The exit point of our module doesn’t provide a return value. The reason is not necessarily because it can’t fail - it can always cause a kernel panic, if by no other means than directly invoking the panic() function which halts the entire kernel and crashes the system - but because it doesn’t really make sense for the module to fail. A dynamic loadable module can be forcefully unloaded from the kernel so the return code doesn’t much matter to the kernel.

Much like our module entry point, the __exit macro that this function is decorated with indicates that this function should be executed when the module is removed from the kernel.

Entry and exit point registration

You probably noticed the calls to:

module_init(onload);
module_exit(onunload);

These functions are what actually register our entry and exit point functions. These functions make use of the aforementioned __init and __exit macros. They effectively register our module with the greater kernel.

Module metadata

In our module, we invoke a few optional functions:

MODULE_LICENSE("GPL");
MODULE_AUTHOR("Tyler Nichols <tyler.n.89@gmail.com>");
MODULE_DESCRIPTION("A simple skeleton for a loadable Linux kernel module.");

The MODULE_LICENSE(“GPL”) is the only really impactful function call here. You can absolutely decide to omit this function call but if you do, you’ll see a warning in /var/log/syslog explaining that your kernel has been “tainted” as soon as you load your module.

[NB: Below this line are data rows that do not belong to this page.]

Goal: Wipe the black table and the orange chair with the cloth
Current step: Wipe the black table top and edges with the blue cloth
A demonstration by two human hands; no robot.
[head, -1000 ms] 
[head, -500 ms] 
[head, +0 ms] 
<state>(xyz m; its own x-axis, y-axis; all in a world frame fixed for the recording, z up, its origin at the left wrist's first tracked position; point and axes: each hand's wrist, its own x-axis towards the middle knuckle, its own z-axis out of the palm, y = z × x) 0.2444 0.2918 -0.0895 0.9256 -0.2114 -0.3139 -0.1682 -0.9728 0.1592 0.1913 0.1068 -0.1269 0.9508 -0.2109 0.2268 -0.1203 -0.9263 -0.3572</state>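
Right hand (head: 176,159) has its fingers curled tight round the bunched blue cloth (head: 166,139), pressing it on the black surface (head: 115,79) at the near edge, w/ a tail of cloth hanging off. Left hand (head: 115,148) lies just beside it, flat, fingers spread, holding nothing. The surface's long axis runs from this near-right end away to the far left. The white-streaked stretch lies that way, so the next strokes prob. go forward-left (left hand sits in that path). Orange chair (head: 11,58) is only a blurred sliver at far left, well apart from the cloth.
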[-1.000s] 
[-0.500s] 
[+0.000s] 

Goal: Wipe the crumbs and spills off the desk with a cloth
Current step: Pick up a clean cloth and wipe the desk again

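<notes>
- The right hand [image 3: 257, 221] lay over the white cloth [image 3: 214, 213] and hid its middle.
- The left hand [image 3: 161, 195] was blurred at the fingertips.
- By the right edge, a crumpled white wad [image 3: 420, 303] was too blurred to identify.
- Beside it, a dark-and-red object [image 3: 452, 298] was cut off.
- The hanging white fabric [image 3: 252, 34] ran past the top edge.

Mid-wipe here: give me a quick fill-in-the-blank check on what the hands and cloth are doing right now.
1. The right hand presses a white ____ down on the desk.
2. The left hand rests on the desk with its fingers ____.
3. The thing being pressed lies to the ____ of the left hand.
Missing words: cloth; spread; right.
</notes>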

Your kernel and your module will both continue to work just fine. This message is printed to indicate to you that your kernel has loaded source code that is not open source. That’s about it.

The MODULE_AUTHOR() and MODULE_DESCRIPTION() functions simply associate some metadata with your module to indicate who wrote the module and a brief description of its purpose, respectively. It’s considered best practice to include all three of these calls but none of them are strictly necessary.

Building, loading, and unloading

All of the instructions for building, loading, and unloading the module can be found in the README. We’ll cover them here also for the sake of completeness.

Building

To build the module from the root of the repository:

$ cd src/
$ make

Once you’ve built the module, you’ll want to monitor the /var/log/syslog file for the output produced by the module:

$ tail -f /var/log/syslog

To load the kernel object (file ending in .ko) into the kernel, run:

$ sudo insmod module-skeleton.ko

To unload the module, run:

$ sudo rmmod module-skeleton

Finally, to delete the .ko and all other build artifacts (basically everything but the Makefile and the source file), run:

$ make clean

And that’s it! Happy hacking!